To what extent do precarious working practices explain this tendency and to what extent are they reinforced by it? If it’s becoming more common (note the if, I’m conscious of the risk of assuming a linearity to a change) to work as a research assistant outside the context of your doctoral education then how does this change your orientation towards your PhD itself?

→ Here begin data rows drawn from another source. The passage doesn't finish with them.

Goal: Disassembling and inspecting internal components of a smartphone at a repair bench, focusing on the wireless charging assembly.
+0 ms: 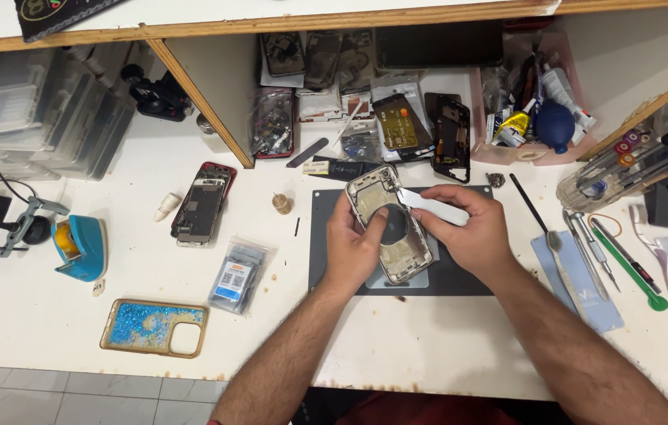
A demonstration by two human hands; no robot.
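While I watch from far away, the left hand [354, 240] grips the empty phone shell [390, 224] over the dark mat [460, 275] in the middle of the desk [428, 346]. The right hand [472, 228] is closed on a small white tool [432, 206], its tip touching the shell's far end. The shell looks stripped out already. Another opened phone [202, 205] lies to the left.

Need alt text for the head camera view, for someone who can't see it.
Two bare hands work over a dark mat on a cluttered white bench: the left hand steadies an empty phone frame, and the right hand holds a white tool against it. An opened phone and a glittery blue case lie to the left.
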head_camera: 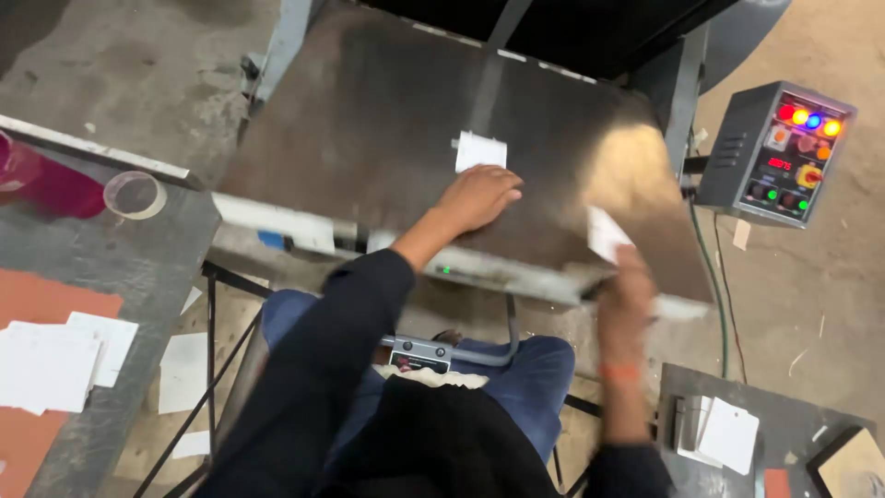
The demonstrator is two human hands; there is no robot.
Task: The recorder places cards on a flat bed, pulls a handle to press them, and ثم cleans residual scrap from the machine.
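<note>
At nine o'clock we see loose white paper cards [51, 364] on the grey side table [138, 267]. Our left hand [477, 196] reaches forward, palm down and fingers flat, just below a small white square tag [480, 150] lying on the dark steel machine plate [369, 120]. At three o'clock our blurred right hand [627, 300] pinches another white tag [606, 233] upright.
</note>
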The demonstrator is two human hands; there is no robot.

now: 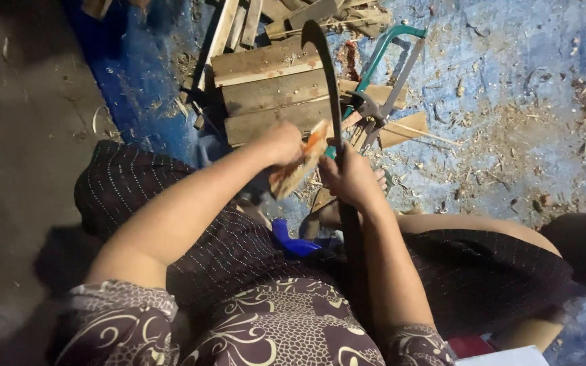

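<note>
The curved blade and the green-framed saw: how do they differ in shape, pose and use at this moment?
The curved blade is dark, one long piece hooked at its tip; the green-framed saw is an open frame. The curved blade stands up from the lap, gripped by the right hand, beside the wood piece in the left hand; the green-framed saw lies untouched on the blue sheet. Both are cutting tools among wood scraps.
</note>
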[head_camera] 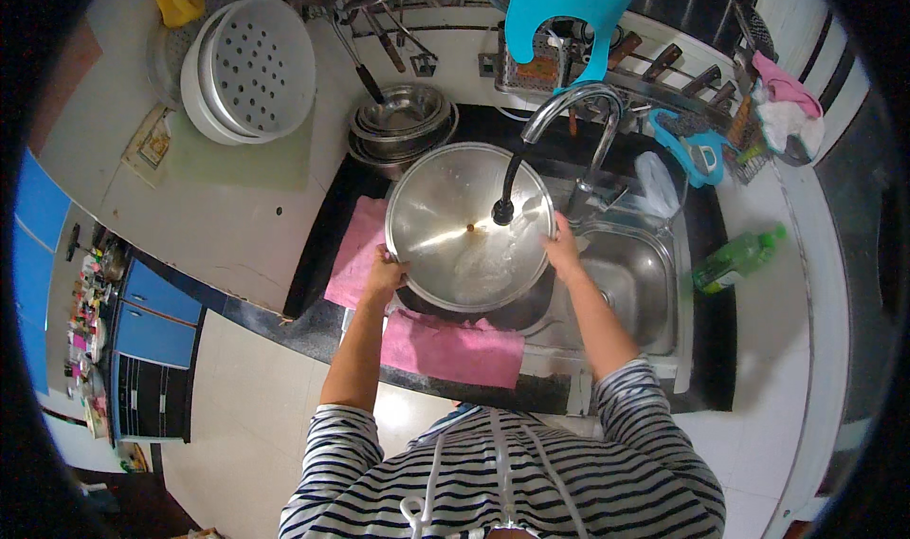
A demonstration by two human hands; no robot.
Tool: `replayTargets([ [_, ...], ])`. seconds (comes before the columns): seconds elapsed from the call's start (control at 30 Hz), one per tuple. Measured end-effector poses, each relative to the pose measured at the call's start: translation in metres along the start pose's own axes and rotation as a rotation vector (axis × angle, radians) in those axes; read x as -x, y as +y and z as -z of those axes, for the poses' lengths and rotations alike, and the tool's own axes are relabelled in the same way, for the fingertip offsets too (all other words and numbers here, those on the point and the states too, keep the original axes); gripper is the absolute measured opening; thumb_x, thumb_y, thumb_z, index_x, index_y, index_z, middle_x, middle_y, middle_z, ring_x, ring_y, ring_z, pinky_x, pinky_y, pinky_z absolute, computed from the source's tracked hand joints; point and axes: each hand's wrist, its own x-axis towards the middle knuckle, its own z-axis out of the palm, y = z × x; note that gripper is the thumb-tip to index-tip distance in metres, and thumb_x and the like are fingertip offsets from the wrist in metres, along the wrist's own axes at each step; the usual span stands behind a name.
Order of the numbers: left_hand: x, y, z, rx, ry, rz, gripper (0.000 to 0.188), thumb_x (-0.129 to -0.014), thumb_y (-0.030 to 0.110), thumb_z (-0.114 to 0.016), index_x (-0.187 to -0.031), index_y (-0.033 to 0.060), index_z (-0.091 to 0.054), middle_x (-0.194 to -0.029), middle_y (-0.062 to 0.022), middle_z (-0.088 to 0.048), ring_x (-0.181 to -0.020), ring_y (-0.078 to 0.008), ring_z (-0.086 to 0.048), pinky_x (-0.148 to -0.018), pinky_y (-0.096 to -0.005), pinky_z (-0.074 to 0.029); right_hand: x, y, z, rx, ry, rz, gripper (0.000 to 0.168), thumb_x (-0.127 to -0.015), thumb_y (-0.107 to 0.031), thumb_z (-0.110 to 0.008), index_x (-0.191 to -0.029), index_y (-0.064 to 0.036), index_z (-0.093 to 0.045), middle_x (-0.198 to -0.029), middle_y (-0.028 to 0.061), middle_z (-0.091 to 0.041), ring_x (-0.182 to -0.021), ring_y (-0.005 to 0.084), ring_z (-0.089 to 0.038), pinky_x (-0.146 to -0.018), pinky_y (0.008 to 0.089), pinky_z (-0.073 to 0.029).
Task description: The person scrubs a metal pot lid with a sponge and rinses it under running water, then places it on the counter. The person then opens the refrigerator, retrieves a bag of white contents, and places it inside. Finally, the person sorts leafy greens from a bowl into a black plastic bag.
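A large round stainless steel lid or shallow pan [441, 205] with a small hole or spot at its middle lies between my hands. My left hand [387, 270] grips its lower left rim, and my right hand [563, 247] holds its right rim. The black spray end of the chrome faucet [611, 109] hangs over it; whether water runs I cannot tell. Beneath it is the double steel sink, its right basin [633, 290] in sight and the left one mostly hidden. Pink cloths [455, 347] lie at the sink's front and left edges.
Nested steel bowls [405, 112] stand behind on the left. White pots and a perforated steamer [259, 66] hang at upper left. A green bottle [739, 258] is right of the sink. A blue holder [689, 148] and a clear plastic bag [657, 183] sit at the back right; knives hang behind the faucet.
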Motion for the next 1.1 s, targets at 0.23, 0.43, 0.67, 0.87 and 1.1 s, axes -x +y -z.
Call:
replayTargets([
  [0.23, 0.015, 0.018, -0.017, 0.090, -0.144, 0.067, 0.033, -0.073, 0.000, -0.059, -0.106, 0.0031, -0.055, -0.089, -0.0081, -0.061, -0.072, -0.0191, -0.060, -0.057, -0.0290, -0.051, -0.001, -0.022, -0.007, -0.007, 0.120, 0.057, 0.045, -0.084, -0.006, -0.054, -0.127, -0.005, -0.040, -0.111, 0.0097, -0.055, -0.098, 0.0195, -0.053, -0.085, 0.0312, -0.041],
  [0.43, 0.047, 0.020, -0.023, 0.032, 0.096, -0.299, 0.025, -0.078, 0.001, -0.054, -0.103, -0.0033, -0.056, -0.095, -0.0089, -0.063, -0.086, -0.0177, -0.058, -0.077, -0.0289, -0.044, 0.027, 0.051, -0.085, -0.358, 0.303, -0.080, 0.027, -0.079, -0.015, -0.064, -0.100, -0.002, -0.053, -0.095, 0.0109, -0.059, -0.085, 0.0213, -0.055, -0.075, 0.0349, -0.043],
  [0.67, 0.057, -0.039, -0.046, 0.358, 0.190, -0.182, 0.033, -0.077, 0.000, -0.055, -0.110, -0.0002, -0.051, -0.100, -0.0076, -0.060, -0.082, -0.0152, -0.058, -0.071, -0.0273, -0.046, 0.065, 0.054, -0.145, -0.684, 0.318, -0.343, 0.050, -0.073, -0.022, -0.072, -0.116, -0.011, -0.046, -0.100, 0.0067, -0.055, -0.085, 0.0242, -0.055, -0.060, 0.0386, -0.045],
  [0.87, 0.066, 0.066, -0.028, -0.150, 0.043, -0.221, 0.036, -0.076, 0.003, -0.054, -0.112, 0.0001, -0.049, -0.100, -0.0103, -0.060, -0.091, -0.0196, -0.058, -0.080, -0.0306, -0.044, 0.046, 0.042, -0.073, -0.729, 0.120, -0.436, 0.050, -0.076, -0.016, -0.068, -0.119, -0.011, -0.043, -0.103, 0.0090, -0.053, -0.095, 0.0267, -0.053, -0.073, 0.0476, -0.049],
  [1.1, 0.071, 0.000, -0.056, -0.262, 0.275, -0.582, 0.050, -0.072, 0.001, -0.054, -0.120, 0.0010, -0.042, -0.106, -0.0151, -0.058, -0.100, -0.0227, -0.056, -0.087, -0.0330, -0.042, 0.087, 0.049, -0.136, -1.018, 0.092, -0.539, 0.037, -0.080, -0.010, -0.060, -0.115, -0.013, -0.048, -0.105, 0.0077, -0.055, -0.096, 0.0253, -0.054, -0.078, 0.0457, -0.049],
])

Does the reflexivity made imperative by a precarious labour market devoid of full time work (let alone ongoing contracts) for postgraduate students inculcate a greater degree of reflexivity about their studies?

Is this intensifying the significance of peer socialisation in doctoral education and, if so, could we securely say that this is a good thing? What are the implications of these trends for intellectual quality and endorsement of the (conflicted) norms in virtue of which we seek to assess that ‘quality’?

There are lots of fascinating questions here. Not for the first time I find myself frustrated to realise that there’s another topic I’d like to do serious work on but, only having so much time and energy, I can’t given my existing commitments. Reflecting on my own experience (and resisting the urge to dignify it with the epithet auto-ethnographic) I think that a DIY PhD has proved inimical to specialisation.

The range of experiences it has encompassed have expanded my awareness of intellectual variety (things to do, stuff to read, places to go, people to talk to) in a way which makes the necessity of patiently focusing upon one topic a deeply frustrating one. I wonder what other people’s experiences of a DIY PhD have been?

(and don’t even get me started on the politics of the DIY PhD).